Because construction projects are capital intensive, lenders may retain
leverage, literally and figuratively, over significant project details. Making
a unilateral decision without considering the lender is rarely a good idea.
Materiality and Termination
For Cause
The law
generally disfavors termination. Termination is a drastic remedy and the law
has developed several hurdles before a party can justify terminating a contract
for cause. First, the breach must be material. Second, the breach must be not
be excused. Third, the breach must have been neither cured nor waived.
Many modern
construction contracts contain “breach conversion” provisions. These powerful
devices convert breaches from breach of contract claims into claims for relief
under the contract.

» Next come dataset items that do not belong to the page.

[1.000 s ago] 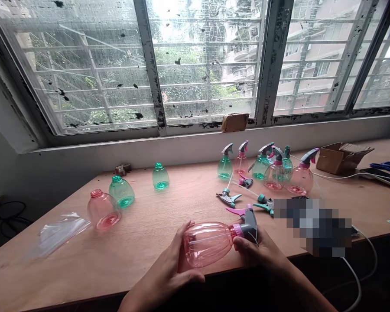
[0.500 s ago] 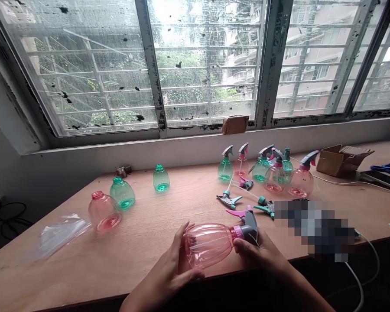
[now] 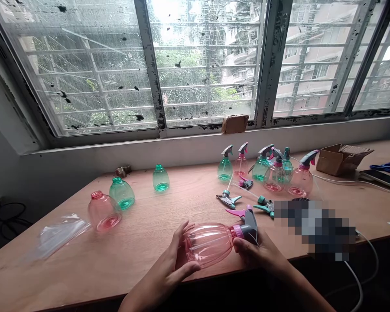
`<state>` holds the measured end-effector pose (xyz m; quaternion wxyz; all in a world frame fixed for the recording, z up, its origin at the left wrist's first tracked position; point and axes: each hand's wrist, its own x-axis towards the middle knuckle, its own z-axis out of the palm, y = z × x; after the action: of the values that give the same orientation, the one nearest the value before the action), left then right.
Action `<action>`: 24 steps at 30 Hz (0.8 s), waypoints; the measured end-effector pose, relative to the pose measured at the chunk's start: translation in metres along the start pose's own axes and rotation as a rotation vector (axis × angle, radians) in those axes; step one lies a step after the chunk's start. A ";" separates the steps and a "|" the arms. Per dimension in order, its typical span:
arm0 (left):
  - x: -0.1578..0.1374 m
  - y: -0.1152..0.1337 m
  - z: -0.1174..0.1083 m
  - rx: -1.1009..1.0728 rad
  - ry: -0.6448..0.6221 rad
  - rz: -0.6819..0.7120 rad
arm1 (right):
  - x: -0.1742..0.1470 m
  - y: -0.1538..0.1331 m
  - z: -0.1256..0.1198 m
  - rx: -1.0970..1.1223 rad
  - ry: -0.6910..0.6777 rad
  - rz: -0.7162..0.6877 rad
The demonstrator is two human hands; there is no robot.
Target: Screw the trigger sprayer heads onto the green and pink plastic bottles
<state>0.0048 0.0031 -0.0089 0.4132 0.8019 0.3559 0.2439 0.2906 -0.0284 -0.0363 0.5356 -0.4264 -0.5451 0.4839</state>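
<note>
A see-through pink spray bottle [image 3: 208, 245] lies on its side near the table's front edge, its base to the left. Its grey-and-pink spray head [image 3: 247, 232] is on the neck, and a straw shows inside. My left hand [image 3: 173, 260] cups the base, thumb along the near side, fingers partly hidden behind the bottle. My right hand [image 3: 258, 249] is closed round the spray head, with the thumb at the collar. Beyond lie loose spray heads: a grey-and-green one [image 3: 229, 200], another green one [image 3: 265, 206] and a pink one [image 3: 246, 183].
To the left stand an open pink bottle [image 3: 104, 212] and two open green bottles [image 3: 121, 193], [image 3: 161, 178] beside a clear plastic bag [image 3: 63, 234]. Several finished spray bottles [image 3: 299, 182] stand at the back right, near a cardboard box [image 3: 336, 161]. A blurred patch hides something at right.
The thumb of my left hand has shifted slightly left along the bottle. The bottle and my right hand stay almost where they were.
</note>
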 end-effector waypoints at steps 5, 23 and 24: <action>0.001 -0.002 0.002 0.052 0.006 0.016 | 0.000 0.000 -0.001 -0.020 -0.002 -0.004; -0.002 0.009 -0.002 -0.007 -0.027 -0.050 | 0.001 0.001 -0.002 -0.031 -0.017 -0.007; -0.002 0.008 -0.001 -0.034 -0.026 -0.039 | 0.001 0.001 -0.002 -0.033 -0.022 -0.007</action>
<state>0.0062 -0.0009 -0.0018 0.4358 0.7909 0.3619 0.2315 0.2927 -0.0274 -0.0374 0.5241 -0.4279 -0.5605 0.4776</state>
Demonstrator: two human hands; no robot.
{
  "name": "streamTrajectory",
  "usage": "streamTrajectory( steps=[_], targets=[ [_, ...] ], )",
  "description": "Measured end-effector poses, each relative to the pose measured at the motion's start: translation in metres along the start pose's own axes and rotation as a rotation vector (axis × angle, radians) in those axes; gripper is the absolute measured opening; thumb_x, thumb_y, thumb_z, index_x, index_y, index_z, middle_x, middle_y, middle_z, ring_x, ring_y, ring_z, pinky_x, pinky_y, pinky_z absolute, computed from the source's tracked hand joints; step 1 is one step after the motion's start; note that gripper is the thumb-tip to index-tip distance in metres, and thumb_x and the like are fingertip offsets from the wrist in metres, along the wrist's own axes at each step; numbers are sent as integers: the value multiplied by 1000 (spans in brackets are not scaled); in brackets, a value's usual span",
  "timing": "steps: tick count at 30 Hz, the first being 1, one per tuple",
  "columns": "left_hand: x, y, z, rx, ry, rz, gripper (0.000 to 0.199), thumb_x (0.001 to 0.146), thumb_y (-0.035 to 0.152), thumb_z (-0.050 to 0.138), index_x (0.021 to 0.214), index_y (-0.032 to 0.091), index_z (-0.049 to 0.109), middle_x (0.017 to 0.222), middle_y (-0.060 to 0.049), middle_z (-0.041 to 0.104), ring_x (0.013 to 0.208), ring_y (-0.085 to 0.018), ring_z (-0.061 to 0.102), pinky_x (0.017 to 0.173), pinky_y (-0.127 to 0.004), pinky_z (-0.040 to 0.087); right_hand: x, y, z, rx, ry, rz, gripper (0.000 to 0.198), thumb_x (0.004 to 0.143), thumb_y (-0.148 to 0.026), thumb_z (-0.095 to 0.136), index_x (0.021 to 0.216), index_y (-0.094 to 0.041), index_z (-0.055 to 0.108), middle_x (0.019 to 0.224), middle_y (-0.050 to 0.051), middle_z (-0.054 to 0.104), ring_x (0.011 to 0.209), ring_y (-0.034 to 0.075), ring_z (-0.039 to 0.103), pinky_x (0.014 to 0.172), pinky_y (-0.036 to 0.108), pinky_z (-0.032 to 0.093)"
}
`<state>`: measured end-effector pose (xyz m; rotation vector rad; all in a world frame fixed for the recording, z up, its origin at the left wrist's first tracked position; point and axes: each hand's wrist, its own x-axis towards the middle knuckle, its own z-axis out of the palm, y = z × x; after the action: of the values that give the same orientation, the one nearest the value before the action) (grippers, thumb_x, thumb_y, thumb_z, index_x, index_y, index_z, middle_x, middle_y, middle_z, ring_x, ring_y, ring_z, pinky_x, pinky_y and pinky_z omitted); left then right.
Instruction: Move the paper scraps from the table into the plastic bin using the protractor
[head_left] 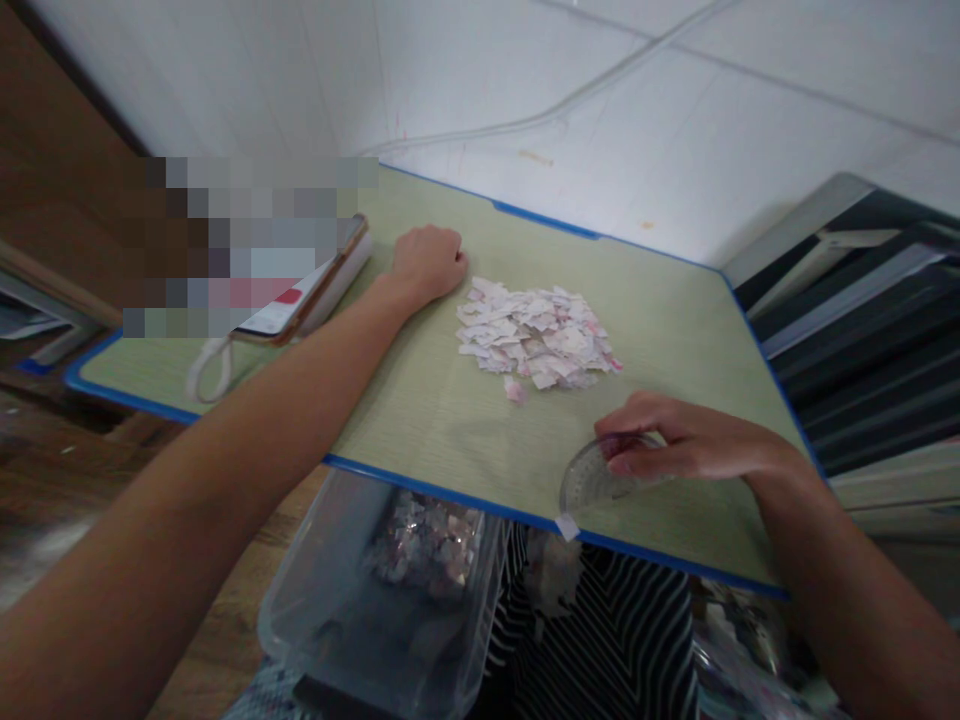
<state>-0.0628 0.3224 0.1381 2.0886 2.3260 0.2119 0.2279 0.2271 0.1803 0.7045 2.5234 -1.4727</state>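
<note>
A loose heap of torn paper scraps (536, 335), white with pink marks, lies in the middle of the small table. To its left my left hand (430, 262) rests on the tabletop, curled into a fist, with nothing seen in it. My right hand (671, 435) pinches a clear plastic protractor (589, 480) between thumb and fingers, in front of the heap and to its right. The protractor's curved edge is close to the table's front rim. Just by it, a single paper scrap (567, 526) sits at the blue edge.
The pale green table (675, 310) has a blue rim. A phone (281, 300) leans at the left, partly blurred out, near a white strap loop (210, 370). Below the front edge stands a clear plastic bin (300, 580) holding scraps (427, 540). Dark folded frames (862, 320) stand at right.
</note>
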Motion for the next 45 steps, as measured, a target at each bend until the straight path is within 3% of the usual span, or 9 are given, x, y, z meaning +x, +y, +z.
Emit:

Breach conversion clauses may address common issues such as
changes, owner’s misrepresentation of site conditions or suspension of work.
Not all
breaches are material. While a material breach may provide grounds for a for
cause termination, defining the outer limits of materiality is notoriously
complicated. Hopefully the contract documents are detailed enough to provide
specific guidance regarding triggering events, cure provisions and
compensation. Contractual termination clauses are usually the starting point of
the analysis.
Most
standard form contracts appoint the architect or another design professional as
the “Initial Decision Maker” pursuant to their construction administration
responsibilities. The Initial Decision Maker essentially acts as the earliest
referee of the formal dispute process. They may be forced to consider for cause
grounds for terminations including defective work, excessive delays, the
non-payment of subs or insufficient labor on-site. Another example may be
determining when a work stoppage amounts to abandonment. Nothing can be more
frustrating than a work-stoppage when a project is already behind. However,
clients should be counseled that a court may not agree that a given work
stoppage amounts to abandonment.
The stakes
of deciding to terminate a contract due to a material breach are high. If an
owner makes the wrong decision, they can open themselves up to significant
liability. It goes without saying that an owner’s wrongful failure to pay is
itself a material breach. Wrongful termination can lead to the discharged party
receiving lost profits and other damages. In many jurisdictions, a bad faith
termination can lead to extracontractual damages.
The Right to Cure
Even when a
breach has occurred, most standard contract documents will provide important
limitations on the right to terminate. One of the most significant limitations is
the right of a breaching party to cure any material breaches capable of being
remedied.
The right
to cure provides the breaching party with the opportunity to address their
mistakes. Sometimes this isn’t practical for logistical reasons, but the legal principle
is important. For example, most jurisdictions won’t let a landlord evict a residential
tenant without notice of default and other legal safeguards developed over
time. The same basic concept applies to construction contracts. The right to
cure is a common law concept grounded in the equitable principle that notice is
an element of fairness and can promote the informal resolution of disputes.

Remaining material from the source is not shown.